BEGIN AVAILABLE DATA

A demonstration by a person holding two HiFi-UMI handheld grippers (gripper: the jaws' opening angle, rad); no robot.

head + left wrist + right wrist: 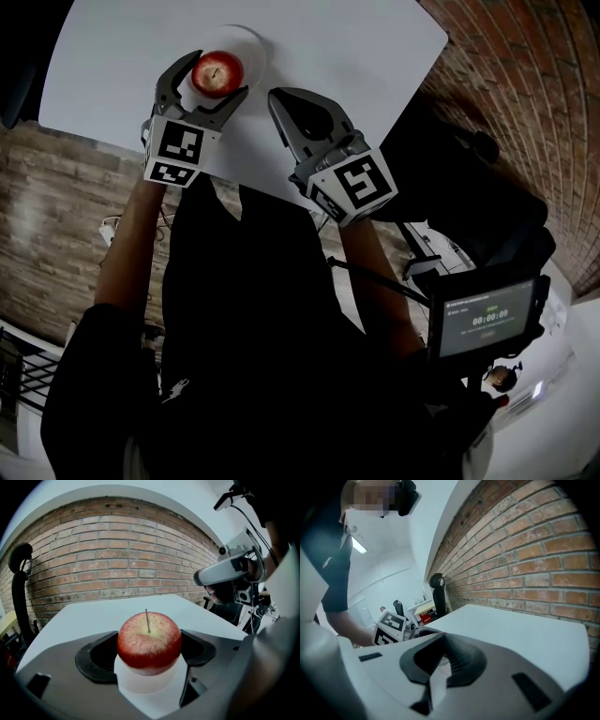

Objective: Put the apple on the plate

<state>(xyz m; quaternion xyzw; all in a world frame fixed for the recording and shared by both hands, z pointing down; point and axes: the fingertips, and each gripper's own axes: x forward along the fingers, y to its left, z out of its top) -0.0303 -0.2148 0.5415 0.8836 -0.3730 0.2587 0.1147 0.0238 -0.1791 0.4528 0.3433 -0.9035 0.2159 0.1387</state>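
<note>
A red apple [217, 73] with its stem up sits over a white plate [255, 42] near the table's front left. My left gripper [217, 77] is shut on the apple, one finger against each side. In the left gripper view the apple [149, 641] fills the gap between the black pads [96, 656], and the plate [150, 686] shows white just beneath it; I cannot tell whether the apple touches it. My right gripper [277, 99] hovers to the right of the plate, shut with nothing in it. Its pads [461, 660] meet at the tips.
The white table [356, 56] ends just behind both grippers. A brick wall [117, 559] runs along its far side. A black chair [18, 588] stands at the left end. A small screen on a stand [487, 319] is at my lower right.
</note>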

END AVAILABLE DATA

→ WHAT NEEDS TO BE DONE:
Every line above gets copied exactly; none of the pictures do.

→ SOLUTION TO THE EXERCISE:
A demonstration by a person holding two HiFi-UMI handheld grippers (gripper: the jaws' opening angle, rad); no robot.

head + left wrist + right wrist: 

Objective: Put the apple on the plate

<state>(xyz m; quaternion xyzw; all in a world frame fixed for the recording and shared by both hands, z pointing down; point and axes: the fingertips, and each gripper's own axes: x forward along the fingers, y to its left, z out of its top) -0.0303 -0.2148 0.5415 0.8836 -0.3730 0.2587 0.1147 0.0238 -0.1791 0.4528 0.3433 -0.9035 0.2159 0.1387</state>
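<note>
A red apple [217, 73] with its stem up sits over a white plate [255, 42] near the table's front left. My left gripper [217, 77] is shut on the apple, one finger against each side. In the left gripper view the apple [149, 641] fills the gap between the black pads [96, 656], and the plate [150, 686] shows white just beneath it; I cannot tell whether the apple touches it. My right gripper [277, 99] hovers to the right of the plate, shut with nothing in it. Its pads [461, 660] meet at the tips.
The white table [356, 56] ends just behind both grippers. A brick wall [117, 559] runs along its far side. A black chair [18, 588] stands at the left end. A small screen on a stand [487, 319] is at my lower right.
</note>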

The exercise calls for nothing more.